Grow up quickly. The world is in short supply of God-fearing men.

Betty Duffy said...

I wish I had said, "If you like fontanelles, you're hanging out with the wrong crowd." And then I could have invited him over for dinner, or to the next Spaghetti and Spirituality dinner (which I think will be Charles Rice on Natural Law--one not to miss).

mrsdarwin said...

It makes total sense to me that on your night out you would choose not to go to a parenting-related event. Moi aussi.

I actually read the anthology of American Catholic short stories, and I remember that T.C. Boyle was one of the contributors. I was about to say that for the life of me I couldn't remember what the story was about, when suddenly it came back to me. Was it the one with the guy making the deal with the devil in the woods behind his house?

Lynn Barry said...

I am an Messagista on the tcboyle.com site and I just read your marvelous blog entry because someone posted a link to your blog.

I enjoyed reading this entry. Other boylesuperfans agree...he's amazing!

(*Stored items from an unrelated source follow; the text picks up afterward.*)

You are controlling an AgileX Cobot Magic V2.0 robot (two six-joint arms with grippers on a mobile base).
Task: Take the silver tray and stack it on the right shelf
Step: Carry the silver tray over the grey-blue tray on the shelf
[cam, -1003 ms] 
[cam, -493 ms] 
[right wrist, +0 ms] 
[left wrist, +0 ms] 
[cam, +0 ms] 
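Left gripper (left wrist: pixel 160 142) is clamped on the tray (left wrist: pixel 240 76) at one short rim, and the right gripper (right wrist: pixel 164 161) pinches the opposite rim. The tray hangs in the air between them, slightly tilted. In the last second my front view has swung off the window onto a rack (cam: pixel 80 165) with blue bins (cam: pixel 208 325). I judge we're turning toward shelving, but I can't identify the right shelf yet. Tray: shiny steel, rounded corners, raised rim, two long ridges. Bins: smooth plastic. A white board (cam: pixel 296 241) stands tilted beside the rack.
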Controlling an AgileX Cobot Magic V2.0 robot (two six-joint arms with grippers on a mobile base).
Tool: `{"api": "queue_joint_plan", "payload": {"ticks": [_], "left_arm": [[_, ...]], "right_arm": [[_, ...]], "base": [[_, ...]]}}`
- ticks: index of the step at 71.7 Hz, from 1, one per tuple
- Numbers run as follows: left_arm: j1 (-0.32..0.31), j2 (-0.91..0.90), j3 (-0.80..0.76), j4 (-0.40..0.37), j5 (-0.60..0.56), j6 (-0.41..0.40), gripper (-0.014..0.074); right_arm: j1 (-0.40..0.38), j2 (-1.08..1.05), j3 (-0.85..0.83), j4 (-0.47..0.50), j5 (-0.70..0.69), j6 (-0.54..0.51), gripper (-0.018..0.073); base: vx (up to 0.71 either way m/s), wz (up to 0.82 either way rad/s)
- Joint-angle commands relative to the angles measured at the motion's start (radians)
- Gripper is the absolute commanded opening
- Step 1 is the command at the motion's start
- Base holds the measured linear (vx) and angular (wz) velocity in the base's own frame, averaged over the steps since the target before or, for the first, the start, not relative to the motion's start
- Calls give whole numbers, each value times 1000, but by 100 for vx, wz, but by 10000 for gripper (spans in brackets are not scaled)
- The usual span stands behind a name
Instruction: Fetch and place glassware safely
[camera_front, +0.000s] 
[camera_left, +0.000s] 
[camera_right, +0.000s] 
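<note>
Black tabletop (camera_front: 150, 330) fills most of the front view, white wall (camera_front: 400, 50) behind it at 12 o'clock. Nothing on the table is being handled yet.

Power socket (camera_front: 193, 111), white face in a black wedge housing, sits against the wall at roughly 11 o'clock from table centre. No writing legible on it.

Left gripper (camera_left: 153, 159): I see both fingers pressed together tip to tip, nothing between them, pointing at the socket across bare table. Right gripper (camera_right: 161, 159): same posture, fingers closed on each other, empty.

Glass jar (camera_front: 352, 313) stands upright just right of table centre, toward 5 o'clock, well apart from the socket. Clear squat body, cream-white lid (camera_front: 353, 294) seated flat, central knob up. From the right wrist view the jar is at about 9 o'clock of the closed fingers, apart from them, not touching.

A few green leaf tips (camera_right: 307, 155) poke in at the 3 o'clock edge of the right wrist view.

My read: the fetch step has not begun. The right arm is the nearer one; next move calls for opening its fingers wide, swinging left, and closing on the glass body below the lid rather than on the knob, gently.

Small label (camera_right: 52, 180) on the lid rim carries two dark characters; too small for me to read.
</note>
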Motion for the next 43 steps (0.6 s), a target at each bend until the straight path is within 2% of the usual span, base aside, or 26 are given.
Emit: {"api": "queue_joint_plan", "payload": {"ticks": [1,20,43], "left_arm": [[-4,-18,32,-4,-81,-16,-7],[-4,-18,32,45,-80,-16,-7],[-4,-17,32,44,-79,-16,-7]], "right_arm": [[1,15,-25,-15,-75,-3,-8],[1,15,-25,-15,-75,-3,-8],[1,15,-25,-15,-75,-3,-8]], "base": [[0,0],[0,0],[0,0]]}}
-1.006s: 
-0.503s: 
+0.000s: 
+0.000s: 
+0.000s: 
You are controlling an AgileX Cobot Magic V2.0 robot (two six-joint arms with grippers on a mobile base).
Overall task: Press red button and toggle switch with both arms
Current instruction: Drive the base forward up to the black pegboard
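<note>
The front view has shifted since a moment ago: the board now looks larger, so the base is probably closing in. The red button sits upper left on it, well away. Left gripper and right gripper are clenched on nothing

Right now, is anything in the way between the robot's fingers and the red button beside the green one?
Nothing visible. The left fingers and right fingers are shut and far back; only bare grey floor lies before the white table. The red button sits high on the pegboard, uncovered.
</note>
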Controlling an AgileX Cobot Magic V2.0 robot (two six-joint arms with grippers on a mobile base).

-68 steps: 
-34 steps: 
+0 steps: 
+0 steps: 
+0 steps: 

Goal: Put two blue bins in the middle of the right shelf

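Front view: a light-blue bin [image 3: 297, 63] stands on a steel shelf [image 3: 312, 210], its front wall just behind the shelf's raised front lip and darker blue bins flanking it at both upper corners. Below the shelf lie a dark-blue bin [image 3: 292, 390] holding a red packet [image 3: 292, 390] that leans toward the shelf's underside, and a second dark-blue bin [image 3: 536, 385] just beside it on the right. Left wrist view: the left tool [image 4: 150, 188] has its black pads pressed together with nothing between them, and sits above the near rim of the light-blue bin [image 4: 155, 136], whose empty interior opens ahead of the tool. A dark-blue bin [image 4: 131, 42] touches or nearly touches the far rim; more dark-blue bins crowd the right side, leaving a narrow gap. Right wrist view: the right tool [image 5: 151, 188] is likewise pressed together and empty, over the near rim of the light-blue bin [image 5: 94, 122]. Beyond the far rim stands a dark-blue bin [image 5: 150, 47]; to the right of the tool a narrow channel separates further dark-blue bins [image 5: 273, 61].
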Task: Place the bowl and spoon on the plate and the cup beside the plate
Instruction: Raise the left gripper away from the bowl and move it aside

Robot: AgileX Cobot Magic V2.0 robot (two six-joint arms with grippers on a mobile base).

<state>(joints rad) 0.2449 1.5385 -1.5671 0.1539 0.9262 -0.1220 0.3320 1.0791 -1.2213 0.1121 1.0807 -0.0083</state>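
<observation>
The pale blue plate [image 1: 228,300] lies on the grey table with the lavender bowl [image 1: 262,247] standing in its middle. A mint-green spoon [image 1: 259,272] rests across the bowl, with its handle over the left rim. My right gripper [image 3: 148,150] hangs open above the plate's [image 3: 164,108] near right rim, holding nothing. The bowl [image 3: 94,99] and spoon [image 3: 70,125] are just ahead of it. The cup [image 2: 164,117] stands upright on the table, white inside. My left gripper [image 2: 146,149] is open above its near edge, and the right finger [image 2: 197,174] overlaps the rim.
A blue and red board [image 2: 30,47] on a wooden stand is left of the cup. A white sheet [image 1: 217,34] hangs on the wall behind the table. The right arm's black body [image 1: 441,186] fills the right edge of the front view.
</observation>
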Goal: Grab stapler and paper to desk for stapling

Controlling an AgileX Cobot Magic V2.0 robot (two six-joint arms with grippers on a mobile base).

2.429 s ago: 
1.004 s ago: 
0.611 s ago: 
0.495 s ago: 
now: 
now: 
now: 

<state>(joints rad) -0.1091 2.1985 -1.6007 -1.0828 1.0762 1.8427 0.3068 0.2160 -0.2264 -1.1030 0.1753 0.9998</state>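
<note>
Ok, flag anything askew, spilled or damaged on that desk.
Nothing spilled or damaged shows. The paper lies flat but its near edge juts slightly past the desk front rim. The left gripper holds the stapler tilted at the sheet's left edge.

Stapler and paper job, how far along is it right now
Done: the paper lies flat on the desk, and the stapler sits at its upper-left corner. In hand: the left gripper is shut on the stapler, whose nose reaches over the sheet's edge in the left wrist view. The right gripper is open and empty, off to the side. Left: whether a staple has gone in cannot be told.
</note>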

Come join in the fun at tcboyle.com.

Hugs,

Lynn Barry

Lynn Barry said...

sorry about the typo...should be a Messagista...not an...

Betty Duffy said...

Mrs. Darwin, you've got the right story. And I loved that collection.

You know, on another day, with nothing else going on, I probably would have enjoyed hearing Dr Ray. I like his books, etc. But you're right...I more often than not prefer to think about something else in my spare time. AND...I just don't buy the idea that everything I need to know can be summed up in a lecture, or a book, or even a collection of books. The bottom line is that authors of books on parenting don't know my kids and they don't know me, and they can't predict the dangerous alchemy we create when we spend each and every day brewing together in this stewpot. It's a heck of a lot of improv.

Lynn, I am truly flattered that someone linked to my post, and I appreciate your taking the time to follow the link.

Kaighla, I see you've started a blog. I'll be visiting.

Jen and Kate, it would be nice if that's what he meant, wouldn't it?

Rachel said...

Wedge shoes are not "muffins". Seems you need further tutorial. Had fun last Wed nevertheless.

EmilyJA said...

mmmmm volcanic lava how i've missed you!